▶ Task details:
Look below and pull out each line with the word "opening".

▶ Supplied data:
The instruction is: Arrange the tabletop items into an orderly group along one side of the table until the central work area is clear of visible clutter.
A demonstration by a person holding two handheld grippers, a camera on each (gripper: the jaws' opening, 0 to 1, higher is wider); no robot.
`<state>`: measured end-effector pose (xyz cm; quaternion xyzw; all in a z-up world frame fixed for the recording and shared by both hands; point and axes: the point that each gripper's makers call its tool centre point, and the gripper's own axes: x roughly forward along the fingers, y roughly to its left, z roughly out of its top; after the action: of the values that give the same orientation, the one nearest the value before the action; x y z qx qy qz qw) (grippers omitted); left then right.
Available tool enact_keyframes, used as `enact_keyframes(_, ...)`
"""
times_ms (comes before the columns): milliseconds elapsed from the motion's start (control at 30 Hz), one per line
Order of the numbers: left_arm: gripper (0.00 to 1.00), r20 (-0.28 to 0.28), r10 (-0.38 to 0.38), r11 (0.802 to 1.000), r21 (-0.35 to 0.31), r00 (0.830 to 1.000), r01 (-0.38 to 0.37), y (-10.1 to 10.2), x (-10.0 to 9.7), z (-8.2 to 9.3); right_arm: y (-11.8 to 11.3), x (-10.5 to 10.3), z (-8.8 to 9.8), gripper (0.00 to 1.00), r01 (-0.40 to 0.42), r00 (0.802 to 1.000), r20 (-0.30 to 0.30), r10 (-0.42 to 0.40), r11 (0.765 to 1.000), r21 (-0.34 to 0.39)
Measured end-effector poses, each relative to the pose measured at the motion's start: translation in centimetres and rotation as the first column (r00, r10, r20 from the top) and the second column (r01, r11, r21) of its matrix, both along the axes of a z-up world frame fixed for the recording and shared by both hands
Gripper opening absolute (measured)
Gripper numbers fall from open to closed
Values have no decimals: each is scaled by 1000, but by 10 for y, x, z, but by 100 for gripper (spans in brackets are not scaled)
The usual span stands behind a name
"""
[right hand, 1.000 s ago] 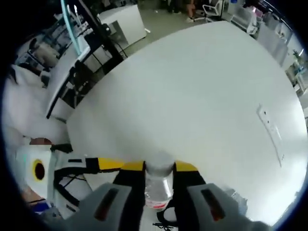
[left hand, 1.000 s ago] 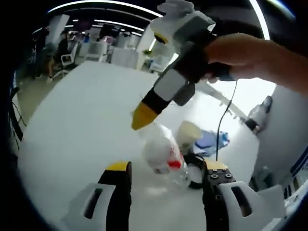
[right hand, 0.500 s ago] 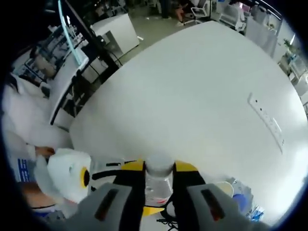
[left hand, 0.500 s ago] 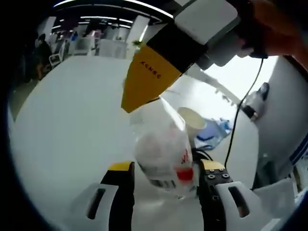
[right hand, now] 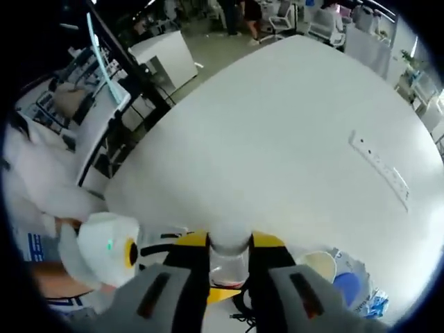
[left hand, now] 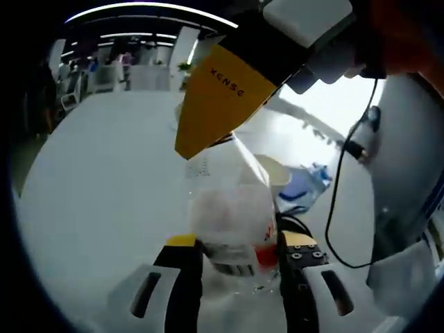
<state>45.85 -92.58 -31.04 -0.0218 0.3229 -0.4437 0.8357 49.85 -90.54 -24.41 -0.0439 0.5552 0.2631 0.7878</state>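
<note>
Left gripper view: the left gripper (left hand: 234, 244) has its two black, yellow-tipped jaws standing wide apart on either side of the clear plastic bottle with a red-and-white label (left hand: 232, 222), and whether they touch it cannot be told. The bottle hangs above the white round table (left hand: 104, 180), its upper end pinched by the right gripper (left hand: 208, 142), which comes down from the upper right with a hand (left hand: 409, 35) on its grip. Just right of the bottle, farther off on the table, stand a cream paper cup (left hand: 272, 173), a crumpled blue wrapper (left hand: 302, 194) and a coiled black cable (left hand: 298, 225).

Right gripper view: the right gripper (right hand: 229, 243) is closed on the white cap (right hand: 229, 239) of the bottle. The left gripper's body (right hand: 104, 250) shows at the lower left. The cup (right hand: 318, 266) and the blue wrapper (right hand: 357, 291) lie at the lower right near the table's edge, and a white power strip (right hand: 378, 170) lies farther out on the right.
</note>
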Motion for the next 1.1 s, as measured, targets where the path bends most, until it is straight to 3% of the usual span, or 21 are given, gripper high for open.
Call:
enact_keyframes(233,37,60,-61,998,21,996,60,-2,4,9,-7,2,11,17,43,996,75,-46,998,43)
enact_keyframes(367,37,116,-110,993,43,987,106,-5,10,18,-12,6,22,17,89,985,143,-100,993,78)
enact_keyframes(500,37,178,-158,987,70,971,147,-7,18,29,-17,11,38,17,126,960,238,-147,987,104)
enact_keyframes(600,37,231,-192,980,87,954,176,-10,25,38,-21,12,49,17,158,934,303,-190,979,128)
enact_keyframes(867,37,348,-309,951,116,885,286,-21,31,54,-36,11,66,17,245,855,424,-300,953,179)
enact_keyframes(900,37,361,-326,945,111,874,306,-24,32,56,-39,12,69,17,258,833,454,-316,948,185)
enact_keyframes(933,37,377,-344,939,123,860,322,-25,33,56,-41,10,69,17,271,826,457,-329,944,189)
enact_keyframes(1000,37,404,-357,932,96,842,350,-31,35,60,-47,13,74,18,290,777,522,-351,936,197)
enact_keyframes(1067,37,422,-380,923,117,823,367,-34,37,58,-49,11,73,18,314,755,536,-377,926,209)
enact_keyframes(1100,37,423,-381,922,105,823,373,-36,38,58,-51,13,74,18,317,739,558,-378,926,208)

▶ Exercise result:
A demonstration by a person holding two handheld grippers, a camera on each (gripper: the jaws' opening, 0 to 1, higher is wider); no robot.
Gripper opening absolute (measured)

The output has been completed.